Iran nuclear talks: Ayatollah Khamenei says 'no deal better than bad deal'
Iran's supreme leader Ayatollah Ali Khamenei says he would rather see no deal on the country's nuclear programme than one that undercuts Iranian interests.
He would back an accord, but only if neither side got everything it wanted, he said in a statement.
The comments came as the US and Iran held further talks in Munich.
Iran and six international powers are aiming to reach a framework agreement in March and a final deal by 30 June.
The world powers want Iran to curb its nuclear programme in return for the lifting of sanctions.
Ayatollah Khamenei said he backed President Hassan Rouhani's line that "negotiations are all about trying to reach a common stand".
This meant that no side could end up getting everything it wanted, he said, warning that "it's better to have no deal than one that goes against our national interests".
He also expressed reservations about the current plan of reaching an agreement in two stages, first on general issues and then on details.
"We don't approve of this as we don't trust the other side. They would use the general agreement to put pressure on us on details. Any agreement should be reached in one stage," he said.
Iran would consider the deal unfavourable if sanctions were not lifted with immediate effect after a comprehensive accord, Bozorgmehr Sharafedin from the BBC's Persian service reports.
Currently, the final agreement aimed for by the end of June foresees a phased lifting of sanctions in return for Iran curbing its nuclear ambitions.
The statement by Iran's supreme leader came as Iran's Foreign Minister Mohammad Javad Zarif met US Secretary of State John Kerry for a second time on the sidelines of the international security conference in Munich.

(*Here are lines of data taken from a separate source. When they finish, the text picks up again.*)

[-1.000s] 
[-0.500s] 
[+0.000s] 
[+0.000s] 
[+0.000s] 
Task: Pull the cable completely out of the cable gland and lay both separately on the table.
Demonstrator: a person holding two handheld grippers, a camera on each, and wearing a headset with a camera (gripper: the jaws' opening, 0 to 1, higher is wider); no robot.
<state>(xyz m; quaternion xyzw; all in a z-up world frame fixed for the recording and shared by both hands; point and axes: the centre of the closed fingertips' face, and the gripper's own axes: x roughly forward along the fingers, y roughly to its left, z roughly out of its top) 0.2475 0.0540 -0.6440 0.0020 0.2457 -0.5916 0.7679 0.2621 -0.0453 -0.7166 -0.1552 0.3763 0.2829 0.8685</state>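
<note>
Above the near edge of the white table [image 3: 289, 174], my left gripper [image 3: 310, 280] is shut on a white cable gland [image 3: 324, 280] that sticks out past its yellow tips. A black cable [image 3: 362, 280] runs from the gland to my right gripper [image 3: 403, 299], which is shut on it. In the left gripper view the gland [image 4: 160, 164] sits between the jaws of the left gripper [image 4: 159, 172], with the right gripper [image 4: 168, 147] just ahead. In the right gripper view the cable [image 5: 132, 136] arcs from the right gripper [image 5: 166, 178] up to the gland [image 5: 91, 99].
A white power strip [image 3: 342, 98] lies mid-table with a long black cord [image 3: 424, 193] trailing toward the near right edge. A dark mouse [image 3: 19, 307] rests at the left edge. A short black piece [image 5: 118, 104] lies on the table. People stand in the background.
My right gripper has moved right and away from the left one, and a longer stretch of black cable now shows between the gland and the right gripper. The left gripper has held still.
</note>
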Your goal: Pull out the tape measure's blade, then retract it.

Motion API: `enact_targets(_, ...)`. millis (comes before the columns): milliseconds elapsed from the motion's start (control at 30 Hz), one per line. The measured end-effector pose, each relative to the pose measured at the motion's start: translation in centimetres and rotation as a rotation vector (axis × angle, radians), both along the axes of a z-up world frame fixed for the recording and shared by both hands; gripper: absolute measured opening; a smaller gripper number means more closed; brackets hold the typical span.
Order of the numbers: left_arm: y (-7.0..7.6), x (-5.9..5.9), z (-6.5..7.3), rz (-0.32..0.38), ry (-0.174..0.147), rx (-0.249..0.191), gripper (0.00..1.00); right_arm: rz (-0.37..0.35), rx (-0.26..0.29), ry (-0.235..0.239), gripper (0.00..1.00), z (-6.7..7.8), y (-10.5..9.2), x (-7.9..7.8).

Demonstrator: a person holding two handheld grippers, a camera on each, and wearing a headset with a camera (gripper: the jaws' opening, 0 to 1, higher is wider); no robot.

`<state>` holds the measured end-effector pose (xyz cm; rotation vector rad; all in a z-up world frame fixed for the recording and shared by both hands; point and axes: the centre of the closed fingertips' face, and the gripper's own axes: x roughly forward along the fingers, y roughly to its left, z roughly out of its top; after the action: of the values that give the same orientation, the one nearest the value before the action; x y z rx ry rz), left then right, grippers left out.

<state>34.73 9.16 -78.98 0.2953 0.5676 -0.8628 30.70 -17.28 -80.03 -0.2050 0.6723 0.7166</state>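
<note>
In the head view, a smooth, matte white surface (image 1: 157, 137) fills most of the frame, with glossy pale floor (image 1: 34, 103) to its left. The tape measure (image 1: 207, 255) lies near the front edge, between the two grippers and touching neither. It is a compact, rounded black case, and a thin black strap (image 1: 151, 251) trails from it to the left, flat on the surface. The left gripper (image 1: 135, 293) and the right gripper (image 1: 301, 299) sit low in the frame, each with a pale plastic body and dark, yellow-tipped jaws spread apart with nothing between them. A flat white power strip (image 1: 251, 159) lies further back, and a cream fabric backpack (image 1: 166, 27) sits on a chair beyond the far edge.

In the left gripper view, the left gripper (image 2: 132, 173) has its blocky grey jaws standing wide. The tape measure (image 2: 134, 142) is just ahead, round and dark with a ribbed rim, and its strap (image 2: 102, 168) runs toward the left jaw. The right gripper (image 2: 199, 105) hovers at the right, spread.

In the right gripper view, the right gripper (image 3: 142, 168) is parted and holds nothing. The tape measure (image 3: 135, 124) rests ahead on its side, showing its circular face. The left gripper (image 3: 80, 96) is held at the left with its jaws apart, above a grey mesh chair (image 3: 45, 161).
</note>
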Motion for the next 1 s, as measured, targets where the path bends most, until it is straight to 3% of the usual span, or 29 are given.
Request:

"We need to seize this opportunity," Mr Zarif said afterwards, adding that he did not think a further extension to talks would be productive.
"We are reaching the point where it is quite possible to make an agreement and I do not believe anything will be different in a year down the road."
The talks had previously been due to end in November 2014, but were extended to June 2015 after the parties failed to reach a comprehensive agreement.
The West suspects Iran is covertly seeking nuclear weapons capability. Iran denies it has a nuclear arms agenda and insists it is using uranium enrichment purely for energy purposes.
The dispute which has been going on for over a decade has left Iran isolated and suffering from international economic sanctions.
Mr Rouhani, who took office in 2013, has tried to make a fresh start in negotiations but is coming under pressure from hardliners in parliament.
Iran plus its six international interlocutors - the US, Britain, France, Germany, Russia and China - are currently working on the basis of an interim agreement which allows them until 30 June to reach a final accord.